**Exercise goal**
Write out, from the entries below, exactly the lines that run between the lines holding "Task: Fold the" and "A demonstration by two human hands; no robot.", inclusive, and stop there.

**Record extracts**

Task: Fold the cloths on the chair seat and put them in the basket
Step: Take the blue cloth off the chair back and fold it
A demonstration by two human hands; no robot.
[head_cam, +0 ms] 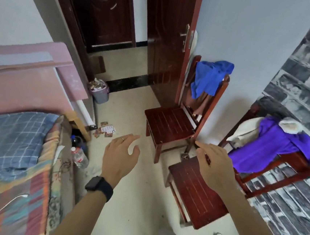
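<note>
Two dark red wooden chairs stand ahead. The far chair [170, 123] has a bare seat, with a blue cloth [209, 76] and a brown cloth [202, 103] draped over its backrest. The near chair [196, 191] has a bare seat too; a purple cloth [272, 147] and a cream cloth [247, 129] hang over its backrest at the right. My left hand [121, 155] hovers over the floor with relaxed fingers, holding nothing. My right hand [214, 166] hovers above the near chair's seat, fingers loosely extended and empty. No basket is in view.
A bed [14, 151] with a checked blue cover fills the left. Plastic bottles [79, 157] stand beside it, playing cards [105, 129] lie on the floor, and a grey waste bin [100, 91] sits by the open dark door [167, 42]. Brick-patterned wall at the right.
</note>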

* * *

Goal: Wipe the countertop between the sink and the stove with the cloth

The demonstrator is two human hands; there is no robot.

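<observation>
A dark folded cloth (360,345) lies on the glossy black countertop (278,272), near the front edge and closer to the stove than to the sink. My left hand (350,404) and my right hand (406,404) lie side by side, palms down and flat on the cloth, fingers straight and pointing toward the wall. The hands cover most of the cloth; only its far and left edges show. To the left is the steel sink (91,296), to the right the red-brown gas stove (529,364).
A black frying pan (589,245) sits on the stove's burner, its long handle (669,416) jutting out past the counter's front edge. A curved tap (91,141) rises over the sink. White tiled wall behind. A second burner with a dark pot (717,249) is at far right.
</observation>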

**Written answer**
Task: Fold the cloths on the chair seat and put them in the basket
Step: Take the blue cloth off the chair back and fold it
A demonstration by two human hands; no robot.

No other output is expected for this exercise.